Mental health center funding gets key approval
COEUR d’ALENE — Funding for a $1.7 million mental health crisis center for North Idaho passed through a key committee Friday and will soon go before the full House and Senate.
“I was pretty excited to get that passed,” said Rep. Luke Malek, R-Coeur d’Alene. “It will be pretty interesting to see what my colleagues will do when it hits the floor.”
The funding is part of the Department of Health and Welfare’s $36.7 million budget, passed by the Joint Finance and Appropriations Committee.
Budget language specifies that the center will be located in North Idaho, which could be anywhere in Region 1, which is the five northern counties, or Region 2, which is the Moscow and Lewiston area.
Malek, who sits on JFAC, said Sen. Sheryl Nuxoll, R-Cottonwood, attempted to remove the crisis center funding before the bill passed, but only one other committee member Sen. Steven Thayn, R-Emmett, agreed with her.
“Her motion came first and failed,” Malek said, adding she wanted to wait and see how well Idaho’s first crisis center in Idaho Falls works.
Malek said the state has already seen how the crisis center can save money by diverting mental health patients away from the jails and emergency rooms.
“We have also seen how this model works in other states,” Malek said, which apparently convinced the committee to pass the budget unanimously.
The Idaho Falls crisis center was funded last year and another center is expected to be funded next year. Coeur d’Alene scored the highest need for the first center, but a political decision was made to build it in Idaho Falls instead.

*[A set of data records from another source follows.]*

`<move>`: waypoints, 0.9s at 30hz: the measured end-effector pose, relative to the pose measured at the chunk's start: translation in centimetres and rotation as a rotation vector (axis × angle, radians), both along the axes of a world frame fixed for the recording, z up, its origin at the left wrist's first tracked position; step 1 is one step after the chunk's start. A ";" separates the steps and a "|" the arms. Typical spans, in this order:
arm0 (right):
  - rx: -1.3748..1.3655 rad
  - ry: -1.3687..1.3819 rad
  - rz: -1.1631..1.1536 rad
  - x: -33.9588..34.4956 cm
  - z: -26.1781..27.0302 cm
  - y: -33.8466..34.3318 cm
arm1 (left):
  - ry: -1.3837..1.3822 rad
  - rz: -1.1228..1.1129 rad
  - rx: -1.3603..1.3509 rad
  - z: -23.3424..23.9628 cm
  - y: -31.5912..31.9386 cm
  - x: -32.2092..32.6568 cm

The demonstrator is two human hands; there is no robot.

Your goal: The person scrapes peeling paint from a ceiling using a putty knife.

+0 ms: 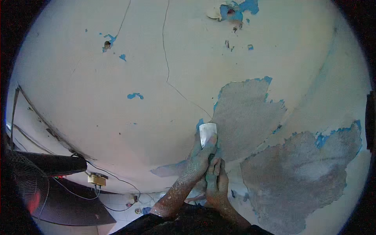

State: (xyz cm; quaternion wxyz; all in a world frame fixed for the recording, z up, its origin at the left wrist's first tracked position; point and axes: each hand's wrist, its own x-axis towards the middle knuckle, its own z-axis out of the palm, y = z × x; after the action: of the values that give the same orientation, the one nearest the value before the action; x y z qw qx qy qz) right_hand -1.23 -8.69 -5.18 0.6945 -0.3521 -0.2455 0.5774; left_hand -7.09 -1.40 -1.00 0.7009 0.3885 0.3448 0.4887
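My left hand (202, 161) is closed around a scraper with a broad metal blade (207, 132), its blade pointing up the wall. Just below it, my right hand (216, 176) has its fingers curled at the lower end of the grip; the handle itself is hidden by the hands. Pale dust coats my left forearm. The blade lies at the left edge of a bare grey patch (246, 114) in the off-white painted wall (88, 117). Blue undercoat (201, 121) shows beside the blade tip. A thin crack (188, 100) runs down the paint to this spot.
A larger bare patch (293, 182) spreads at the lower right. Holes with blue chips (248, 7) mark the upper wall. At the lower left are a fan (28, 191), a dark panel (73, 199), a socket box (97, 179) with plugs, and a loose cable (123, 176) above floor tiles (117, 202).
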 end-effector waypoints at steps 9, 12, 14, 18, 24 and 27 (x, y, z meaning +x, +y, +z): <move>0.000 -0.494 0.024 0.4 0.4 -0.6 | 0.051 0.015 0.079 -1.7 1.1 -0.1; 0.071 -0.639 -0.004 0.8 1.4 -0.6 | -0.018 -0.017 -0.043 0.3 -0.1 0.5; 0.088 -0.540 -0.007 0.4 -0.1 -0.7 | 0.019 0.065 0.018 -1.1 0.3 0.4; 0.036 -0.333 0.043 1.2 -0.3 -0.8 | -0.043 -0.042 -0.045 -0.2 -0.3 0.3; 0.036 -0.629 0.090 1.4 0.5 -0.3 | 0.006 -0.044 -0.023 0.6 -0.3 -0.2; 0.022 -0.428 0.029 0.9 -1.3 -0.7 | -0.034 -0.090 -0.083 0.4 -0.1 -0.3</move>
State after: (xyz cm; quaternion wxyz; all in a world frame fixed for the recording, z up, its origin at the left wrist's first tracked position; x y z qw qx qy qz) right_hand -0.33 -9.41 -6.46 0.6219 -0.4556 -0.3986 0.4968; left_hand -7.42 -1.49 -0.58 0.7432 0.3661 0.3351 0.4486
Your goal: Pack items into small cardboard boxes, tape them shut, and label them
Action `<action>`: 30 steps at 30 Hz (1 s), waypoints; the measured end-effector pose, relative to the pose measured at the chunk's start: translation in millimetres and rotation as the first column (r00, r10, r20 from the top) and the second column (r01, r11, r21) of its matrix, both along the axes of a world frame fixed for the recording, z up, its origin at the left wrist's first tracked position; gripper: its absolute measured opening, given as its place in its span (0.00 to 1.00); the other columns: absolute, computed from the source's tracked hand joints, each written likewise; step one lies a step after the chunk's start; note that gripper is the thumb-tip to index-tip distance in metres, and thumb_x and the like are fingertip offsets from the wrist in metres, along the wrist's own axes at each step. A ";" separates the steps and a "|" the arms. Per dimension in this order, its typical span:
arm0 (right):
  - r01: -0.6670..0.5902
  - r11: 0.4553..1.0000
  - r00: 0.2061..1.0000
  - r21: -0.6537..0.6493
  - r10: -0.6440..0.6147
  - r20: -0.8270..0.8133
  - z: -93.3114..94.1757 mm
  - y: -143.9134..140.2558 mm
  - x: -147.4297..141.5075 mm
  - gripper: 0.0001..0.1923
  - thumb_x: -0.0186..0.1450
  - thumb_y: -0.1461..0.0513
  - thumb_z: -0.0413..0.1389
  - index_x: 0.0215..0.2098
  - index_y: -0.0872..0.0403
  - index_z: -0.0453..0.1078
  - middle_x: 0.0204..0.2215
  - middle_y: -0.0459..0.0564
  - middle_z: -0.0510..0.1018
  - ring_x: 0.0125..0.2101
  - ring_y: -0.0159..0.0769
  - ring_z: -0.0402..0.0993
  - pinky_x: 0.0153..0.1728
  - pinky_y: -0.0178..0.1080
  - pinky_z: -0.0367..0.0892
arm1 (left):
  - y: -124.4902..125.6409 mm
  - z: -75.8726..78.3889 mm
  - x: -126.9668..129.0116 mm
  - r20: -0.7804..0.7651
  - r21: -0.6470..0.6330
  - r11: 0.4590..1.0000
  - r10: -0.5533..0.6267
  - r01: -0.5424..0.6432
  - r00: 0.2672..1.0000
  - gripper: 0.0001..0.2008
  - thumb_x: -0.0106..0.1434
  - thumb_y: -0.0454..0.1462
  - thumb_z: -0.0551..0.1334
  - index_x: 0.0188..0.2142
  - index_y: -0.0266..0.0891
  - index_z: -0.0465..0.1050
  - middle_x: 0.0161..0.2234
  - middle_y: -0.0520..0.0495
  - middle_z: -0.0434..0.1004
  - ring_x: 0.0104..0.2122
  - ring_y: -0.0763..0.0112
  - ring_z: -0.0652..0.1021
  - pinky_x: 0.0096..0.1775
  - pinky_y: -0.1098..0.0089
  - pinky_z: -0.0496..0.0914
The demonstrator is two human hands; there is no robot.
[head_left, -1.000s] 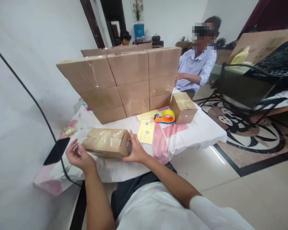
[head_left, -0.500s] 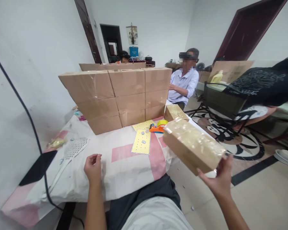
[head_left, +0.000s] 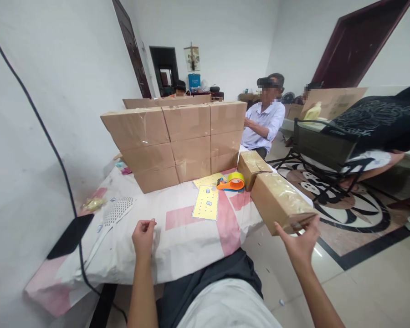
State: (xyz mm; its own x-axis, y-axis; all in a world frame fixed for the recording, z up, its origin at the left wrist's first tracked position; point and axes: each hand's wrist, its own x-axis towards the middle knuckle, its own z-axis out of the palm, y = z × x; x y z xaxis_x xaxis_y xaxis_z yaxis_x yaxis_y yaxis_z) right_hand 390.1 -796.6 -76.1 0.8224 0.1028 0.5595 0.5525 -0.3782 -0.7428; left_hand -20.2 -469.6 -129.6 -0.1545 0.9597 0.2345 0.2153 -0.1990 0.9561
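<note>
Right now the right hand (head_left: 299,243) holds a long brown cardboard box wrapped in clear tape (head_left: 282,202) by its near end, the grip clamped on that end with fingers under and beside it. The box is off the right edge of the bench (head_left: 177,237), above the tiled floor (head_left: 369,278), its far end pointing toward a smaller taped brown box (head_left: 254,166) that sits on the bench corner just beyond the grip. To the left of that smaller box lies an orange tape dispenser with a yellow roll (head_left: 231,182), and further left a yellow sheet with small stickers (head_left: 207,202) lies flat on the pink and white cloth.

The left hand (head_left: 143,237) rests at the near edge of the bench, fingers curled loosely together, holding nothing visible. Left of this hand lies a white perforated swatter-like tool (head_left: 114,214), and a black cable (head_left: 59,168) runs down the wall.

Beyond both hands stands a stacked wall of brown cardboard boxes (head_left: 177,141). Behind it sits a person in a light shirt (head_left: 263,125).
</note>
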 end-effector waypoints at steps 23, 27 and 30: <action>-0.049 0.989 0.999 -0.138 0.047 -0.023 -13.6 54.2 -4.3 0.78 0.46 0.30 0.65 0.75 0.64 0.36 0.63 0.76 0.55 0.64 0.72 0.52 0.60 0.67 0.59 | -7.1 9.8 1.4 -0.097 -0.043 0.999 -0.030 0.026 0.995 0.18 0.58 0.53 0.66 0.28 0.41 0.70 0.25 0.48 0.79 0.29 0.64 0.78 0.35 0.66 0.70; -0.047 0.988 0.998 -0.150 0.040 -0.047 -10.9 77.6 10.5 0.75 0.48 0.32 0.65 0.75 0.63 0.35 0.63 0.76 0.54 0.64 0.71 0.52 0.60 0.67 0.59 | -5.9 6.4 0.4 -0.087 -0.040 0.999 -0.037 0.034 0.996 0.18 0.58 0.53 0.66 0.28 0.41 0.70 0.26 0.49 0.79 0.28 0.65 0.77 0.35 0.67 0.69; -0.038 0.987 0.999 -0.159 0.032 -0.040 -10.9 96.8 25.2 0.75 0.49 0.33 0.65 0.75 0.64 0.33 0.61 0.75 0.55 0.62 0.70 0.53 0.60 0.68 0.58 | -4.8 4.5 -0.6 -0.093 -0.042 0.998 -0.046 0.042 0.995 0.18 0.58 0.53 0.66 0.28 0.41 0.70 0.25 0.49 0.78 0.28 0.65 0.77 0.35 0.67 0.69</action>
State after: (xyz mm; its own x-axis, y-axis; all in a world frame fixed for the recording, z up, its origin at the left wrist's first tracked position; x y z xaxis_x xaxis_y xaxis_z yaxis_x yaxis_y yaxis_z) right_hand 415.3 -699.8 -87.0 0.8366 0.2173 0.5029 0.5407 -0.4748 -0.6944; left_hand -20.8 -474.3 -125.0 -0.0911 0.9741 0.2072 0.2962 -0.1721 0.9395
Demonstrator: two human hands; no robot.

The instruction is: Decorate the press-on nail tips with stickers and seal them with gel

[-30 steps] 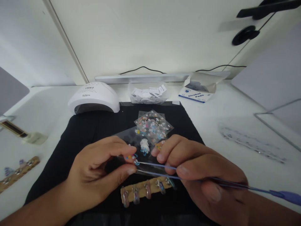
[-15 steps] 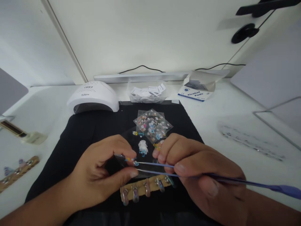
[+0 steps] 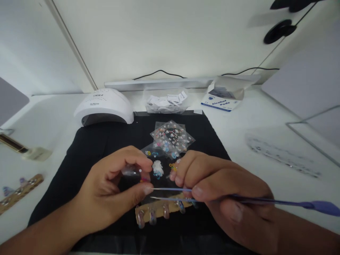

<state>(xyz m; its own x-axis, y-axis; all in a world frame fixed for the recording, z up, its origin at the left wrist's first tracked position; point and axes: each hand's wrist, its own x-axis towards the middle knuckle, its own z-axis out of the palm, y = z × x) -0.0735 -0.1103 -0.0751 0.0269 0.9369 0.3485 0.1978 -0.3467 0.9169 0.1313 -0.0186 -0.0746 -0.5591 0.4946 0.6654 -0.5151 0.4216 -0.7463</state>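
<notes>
While the left hand (image 3: 111, 193) pinches a clear sticker sheet (image 3: 132, 171) between thumb and fingertips at the lower middle of the frame, the right hand (image 3: 225, 191) is closed around purple tweezers (image 3: 172, 194), whose two tips are slightly apart and point left at the thumb, just beside the sheet's edge. Right under both hands, at bottom center, a tan strip of fake nails (image 3: 162, 210) lies on the black mat (image 3: 87, 148). Just above the fingers there's a little white sticker cluster (image 3: 157, 167), and a bit higher a stack of colorful sticker sheets (image 3: 172, 136). Further out, a white nail lamp (image 3: 104, 108) sits upper left of the mat, a clear bag of white packets (image 3: 166, 101) at top center, and an alcohol pads box (image 3: 221, 99) to the upper right. Another nail strip (image 3: 18, 191) lies at the far left edge on the white table (image 3: 265, 127)
</notes>
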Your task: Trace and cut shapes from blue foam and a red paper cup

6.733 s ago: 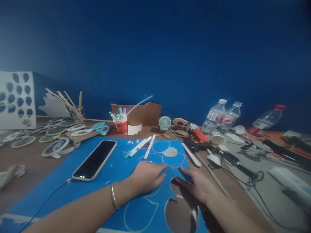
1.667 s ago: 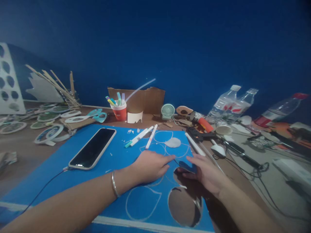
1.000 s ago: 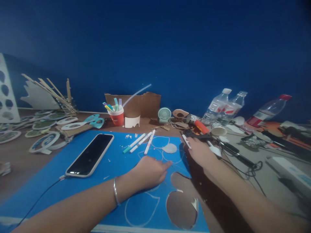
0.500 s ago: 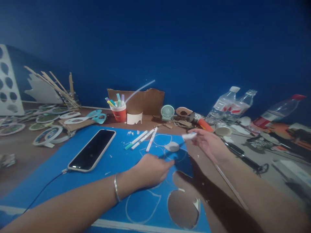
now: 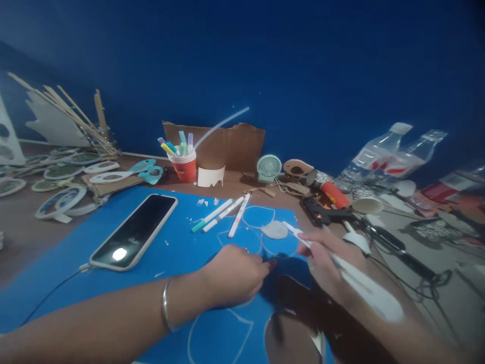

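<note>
The left hand (image 5: 237, 273) rests on the blue sheet (image 5: 178, 247) with its fingers curled; whether they pinch anything cannot be told. The right hand (image 5: 326, 260) grasps a white tool (image 5: 373, 293) like a pen, its narrow tip pointing far and left, near a pale teardrop piece (image 5: 275, 230) on the sheet. Three pens (image 5: 239, 216) lie left of that piece, a phone (image 5: 134, 230) farther left.

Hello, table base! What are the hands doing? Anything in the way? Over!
Left hand resting on blue sheet. Right hand gripping white tool, narrow end forward. Pale rounded piece near its tip, possibly in the way.
</note>
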Demonstrator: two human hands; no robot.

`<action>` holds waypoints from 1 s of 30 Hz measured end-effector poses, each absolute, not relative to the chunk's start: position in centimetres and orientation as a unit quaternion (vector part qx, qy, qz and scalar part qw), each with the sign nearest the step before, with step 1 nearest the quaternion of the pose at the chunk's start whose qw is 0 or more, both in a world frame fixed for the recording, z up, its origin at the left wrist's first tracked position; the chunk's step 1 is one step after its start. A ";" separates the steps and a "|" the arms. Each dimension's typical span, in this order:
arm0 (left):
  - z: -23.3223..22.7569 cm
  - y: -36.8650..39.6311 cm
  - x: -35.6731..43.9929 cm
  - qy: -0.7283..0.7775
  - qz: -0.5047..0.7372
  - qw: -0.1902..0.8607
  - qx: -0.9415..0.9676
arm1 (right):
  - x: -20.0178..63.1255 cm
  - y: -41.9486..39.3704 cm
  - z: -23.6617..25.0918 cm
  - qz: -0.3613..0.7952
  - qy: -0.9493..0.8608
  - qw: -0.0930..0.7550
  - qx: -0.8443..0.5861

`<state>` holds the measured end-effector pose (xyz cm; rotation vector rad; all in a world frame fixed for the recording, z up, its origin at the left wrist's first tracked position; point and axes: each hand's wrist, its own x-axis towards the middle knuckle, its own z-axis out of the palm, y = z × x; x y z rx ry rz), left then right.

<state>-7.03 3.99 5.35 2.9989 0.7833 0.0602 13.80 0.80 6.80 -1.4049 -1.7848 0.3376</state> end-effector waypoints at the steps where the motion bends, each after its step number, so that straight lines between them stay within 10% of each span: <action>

This year, Malek was able to include legislative intent language in the appropriation bill that limits the possible location of the center in North Idaho.
Malek said he had to include the Moscow and Lewiston area to secure the votes he needed to get the funding bill through the committee.
The intent language says: “It is the intent of the Legislature that $1,720,000 of the amount provided in section 1 of this act, is for a Behavioral Health Crisis Center, to be located in Health and Welfare Region 1 or Region 2. The communities have demonstrated the need for additional behavioral health services and the willingness to support a behavioral health crisis center.”